TibEd 1.x Tutorial

This guide is supposed to get you started with TibEd.

What can you do with TibEd?

TibEd modifies unit settings. That means, with TibEd you can change the speed, the cost and the weapons of units. This is the basic idea, and that you can edit a lot of other things in the game is not very important.
You could, for example, make the Grizzly Tank (from Red Alert 2) stronger and faster. Or you can make the Refinery very cheap so you have more money left for extra units.

How do you do that?

We'll now try this (because TibEd can edit multiple games, and we can't do it for every game here (it's the same everywhere), we'll just stick to Red Alert 2 for now).

TibEd 1.x interface

This is the most important part of TibEd. On the left side of your screen is the section tree (marked in red). The section tree allows you to navigate through the different groups of settings (Vehicles, Infantry, Buildings, Aircraft, Weapons, etc). If you click on a different item in this tree, a different section will show. If you click on vehicles, the rest of the screen will change. Now click on the infantry again, and the infantry editing screen returns.

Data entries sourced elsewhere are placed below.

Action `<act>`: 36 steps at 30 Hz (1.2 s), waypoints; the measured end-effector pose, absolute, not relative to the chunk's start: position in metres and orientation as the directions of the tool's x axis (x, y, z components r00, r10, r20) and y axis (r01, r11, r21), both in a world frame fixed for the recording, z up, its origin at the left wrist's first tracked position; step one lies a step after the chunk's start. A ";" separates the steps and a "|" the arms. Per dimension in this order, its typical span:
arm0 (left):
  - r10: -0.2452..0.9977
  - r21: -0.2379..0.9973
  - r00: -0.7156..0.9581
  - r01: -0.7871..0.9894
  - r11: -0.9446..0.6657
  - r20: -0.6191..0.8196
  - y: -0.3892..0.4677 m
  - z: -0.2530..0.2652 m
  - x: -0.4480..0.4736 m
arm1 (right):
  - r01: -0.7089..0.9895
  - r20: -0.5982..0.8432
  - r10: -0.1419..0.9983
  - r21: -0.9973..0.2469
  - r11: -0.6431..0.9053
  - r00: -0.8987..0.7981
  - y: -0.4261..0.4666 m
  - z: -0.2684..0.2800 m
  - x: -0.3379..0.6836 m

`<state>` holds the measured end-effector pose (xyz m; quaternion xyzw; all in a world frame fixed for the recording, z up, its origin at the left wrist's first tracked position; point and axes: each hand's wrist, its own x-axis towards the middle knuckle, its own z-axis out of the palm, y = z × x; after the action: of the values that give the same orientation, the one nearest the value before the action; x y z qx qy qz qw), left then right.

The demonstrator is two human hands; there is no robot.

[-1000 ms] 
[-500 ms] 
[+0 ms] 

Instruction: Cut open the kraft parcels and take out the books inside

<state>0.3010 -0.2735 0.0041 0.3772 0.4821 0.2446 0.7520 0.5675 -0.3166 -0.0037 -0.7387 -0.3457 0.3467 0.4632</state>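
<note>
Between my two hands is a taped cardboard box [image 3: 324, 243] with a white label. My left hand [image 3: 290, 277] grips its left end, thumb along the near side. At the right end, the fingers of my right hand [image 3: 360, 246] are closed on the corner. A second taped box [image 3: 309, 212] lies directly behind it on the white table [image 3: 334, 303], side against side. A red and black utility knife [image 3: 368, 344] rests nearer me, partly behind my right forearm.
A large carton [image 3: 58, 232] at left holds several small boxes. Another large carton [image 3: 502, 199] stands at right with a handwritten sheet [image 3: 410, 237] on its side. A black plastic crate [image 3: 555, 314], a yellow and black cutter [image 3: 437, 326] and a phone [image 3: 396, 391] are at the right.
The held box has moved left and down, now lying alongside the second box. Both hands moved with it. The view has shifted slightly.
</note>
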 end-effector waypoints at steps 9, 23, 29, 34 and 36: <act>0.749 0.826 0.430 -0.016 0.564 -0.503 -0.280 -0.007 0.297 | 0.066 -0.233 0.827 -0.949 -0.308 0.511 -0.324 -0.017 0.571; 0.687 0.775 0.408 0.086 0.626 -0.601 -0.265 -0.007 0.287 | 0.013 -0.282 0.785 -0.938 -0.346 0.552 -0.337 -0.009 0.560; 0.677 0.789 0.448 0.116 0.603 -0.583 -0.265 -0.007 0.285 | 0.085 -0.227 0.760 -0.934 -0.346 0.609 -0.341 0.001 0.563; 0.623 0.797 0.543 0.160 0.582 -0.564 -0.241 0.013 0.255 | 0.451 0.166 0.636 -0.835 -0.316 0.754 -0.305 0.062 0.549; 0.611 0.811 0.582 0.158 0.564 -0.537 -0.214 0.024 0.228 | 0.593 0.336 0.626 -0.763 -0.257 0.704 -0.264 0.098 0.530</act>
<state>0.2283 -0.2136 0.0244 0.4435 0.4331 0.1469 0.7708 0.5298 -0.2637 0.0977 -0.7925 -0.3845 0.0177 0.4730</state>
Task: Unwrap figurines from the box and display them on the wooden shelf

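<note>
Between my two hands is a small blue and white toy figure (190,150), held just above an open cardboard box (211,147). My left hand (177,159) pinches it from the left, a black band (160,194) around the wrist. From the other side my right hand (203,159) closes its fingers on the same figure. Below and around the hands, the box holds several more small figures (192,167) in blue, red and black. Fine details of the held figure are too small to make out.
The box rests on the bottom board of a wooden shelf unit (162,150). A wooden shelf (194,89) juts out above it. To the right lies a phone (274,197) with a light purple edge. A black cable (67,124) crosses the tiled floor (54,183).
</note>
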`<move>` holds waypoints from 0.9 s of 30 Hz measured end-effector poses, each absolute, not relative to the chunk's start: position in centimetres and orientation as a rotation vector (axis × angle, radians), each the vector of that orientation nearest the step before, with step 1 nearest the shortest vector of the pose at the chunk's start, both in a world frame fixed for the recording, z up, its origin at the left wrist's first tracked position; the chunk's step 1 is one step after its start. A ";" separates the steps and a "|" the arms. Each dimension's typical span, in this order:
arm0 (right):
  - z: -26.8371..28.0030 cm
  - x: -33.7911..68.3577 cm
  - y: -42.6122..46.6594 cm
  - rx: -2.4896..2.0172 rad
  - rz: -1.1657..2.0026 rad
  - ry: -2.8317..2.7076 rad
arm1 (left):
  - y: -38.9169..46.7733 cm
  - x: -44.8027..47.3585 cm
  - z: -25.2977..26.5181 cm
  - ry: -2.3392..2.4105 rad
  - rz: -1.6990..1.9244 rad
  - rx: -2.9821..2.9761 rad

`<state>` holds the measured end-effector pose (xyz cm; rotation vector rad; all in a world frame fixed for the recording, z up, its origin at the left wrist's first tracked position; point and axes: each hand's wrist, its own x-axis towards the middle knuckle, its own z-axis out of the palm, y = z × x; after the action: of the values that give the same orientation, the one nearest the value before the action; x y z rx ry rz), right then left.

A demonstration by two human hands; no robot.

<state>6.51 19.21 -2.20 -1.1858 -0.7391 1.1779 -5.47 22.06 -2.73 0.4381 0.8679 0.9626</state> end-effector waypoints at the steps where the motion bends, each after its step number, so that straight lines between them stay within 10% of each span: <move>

We're now going to use the rest of the screen. Marked in yellow, you see a list. Since we selected "Infantry" in the section tree, this is an infantry list. Based on your selection in the section tree, the unit list has different contents. Select the "Conscript" from the infantry list, and you now have the conscript settings in front of you. Because the conscript has a lot of settings, the settings are divided over multiple pages. Every page contains a number of settings. You can switch pages using the unit settings pages buttons, marked blue in the image below.

Now that we've discussed the different parts of the screen, we've now arrived at the actual editing: the unit settings (marked in purple). Every single settings controls an aspect of the unit you've selected (you can quickly identify them by looking at the sidebare image above the unit list). For most of the settings, you can imagine what they do (Cost, Speed, Strenght, Armour), but a lot of others are quite vague (Prerequisite, Primary) and for some, the exact effects aren't even known (Locomotor).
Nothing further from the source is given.